Just a quick question for you all. I’m looking to find a version/brand kit of a Ford F-250 truck. I’m looking to do a Close Encounters of the Third Kind diorama of that old lineman truck at the railroad track crossing that stalls out and gets “Encountered”. Internet research is mixed on the year. Some sites say it’s 1973 and some say 1975. I believe it’s a regular cab. The grille is distinctive, with round headlights, and F O R D letters incorporated into the grille chrome at the top, under the lip of the hood. I can’t find any brands that make that one. I can scratch build all the lineman ladders and whatnot.

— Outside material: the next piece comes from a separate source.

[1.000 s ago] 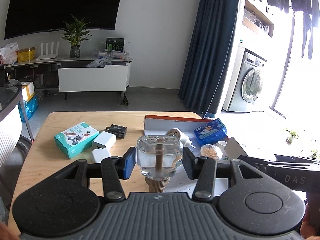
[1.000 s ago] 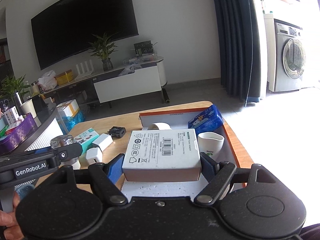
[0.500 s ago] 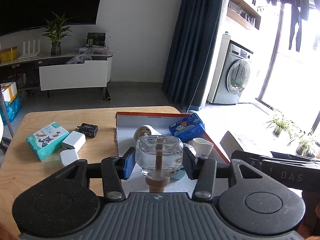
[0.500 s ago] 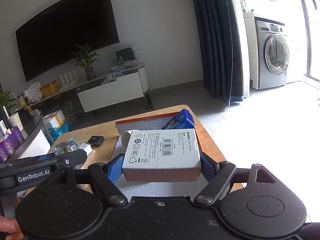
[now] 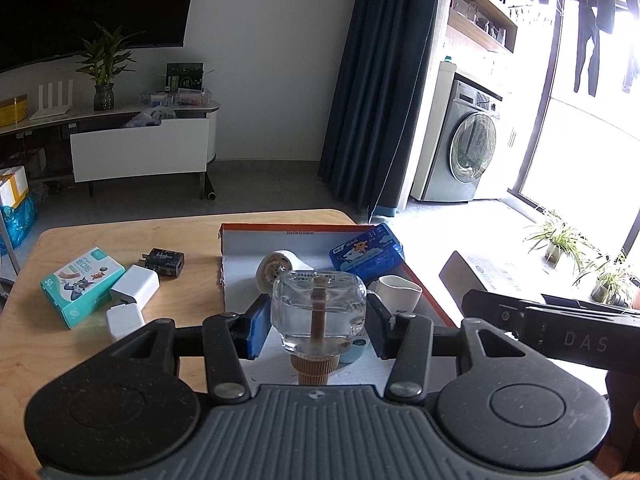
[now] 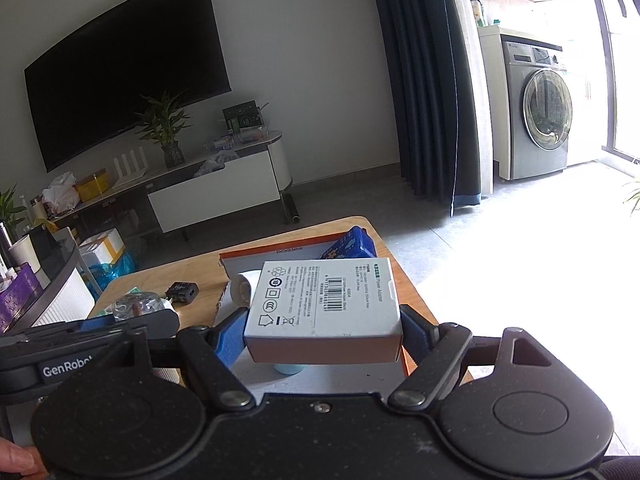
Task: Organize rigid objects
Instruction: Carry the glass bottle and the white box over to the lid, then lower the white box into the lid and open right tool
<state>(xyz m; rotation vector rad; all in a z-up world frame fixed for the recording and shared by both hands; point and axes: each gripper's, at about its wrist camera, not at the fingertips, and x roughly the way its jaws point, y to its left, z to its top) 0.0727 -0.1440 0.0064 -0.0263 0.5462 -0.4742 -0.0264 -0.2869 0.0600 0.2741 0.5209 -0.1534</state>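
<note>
Both grippers carry loads, the left gripper (image 5: 318, 318) clamping the glass bottle (image 5: 319, 312) and the right gripper (image 6: 322, 330) the white box (image 6: 324, 300), so each should lower gently into bare space in the orange-rimmed tray (image 5: 240, 276), clear of the cup (image 5: 400, 290)

The white box (image 6: 324, 300) carries a barcode, the words "Power Adapter" and recycling and bin symbols. The orange-edged tray (image 5: 296, 233) reads "33x23x12.5x5cm" on its far wall. "DAS" stands on the right gripper's body (image 5: 580, 342); "GenRobo" on the left gripper's body (image 6: 68, 369). The teal box (image 5: 82, 284) shows "50".
</note>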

I’m just looking for a base kit. Neither, AMT, Revell, nor MPC seems to make a suitable kit for bashing. I happened to stumble on a site that had a guy do an amazing diorama by bashing 2 kits into one. But I can’t find that site again, either. Thanks for any help!


----------



## kdaracal (Jan 24, 2009)

Here’s a picture of the front end from a movie still.


----------



## kdaracal (Jan 24, 2009)

Fun Fact: Hot Wheels Special Edition CEOTTK is most definitely a couple years too new. Square headlamps and totally wrong grille configuration.


----------



## kdaracal (Jan 24, 2009)

After further research on YouTube, it seems 73-75 had this grille config, with 1975 looking like a transition year with some later units coming out with the F O R D lettering coming up to the hood edge and other minor turn signal rearrangement.


----------



## Zombie_61 (Apr 21, 2004)

My sources say it was a 1973 F-250, which seems correct. Finding a kit of that without having to do some scratchbuilding is going to be difficult.


----------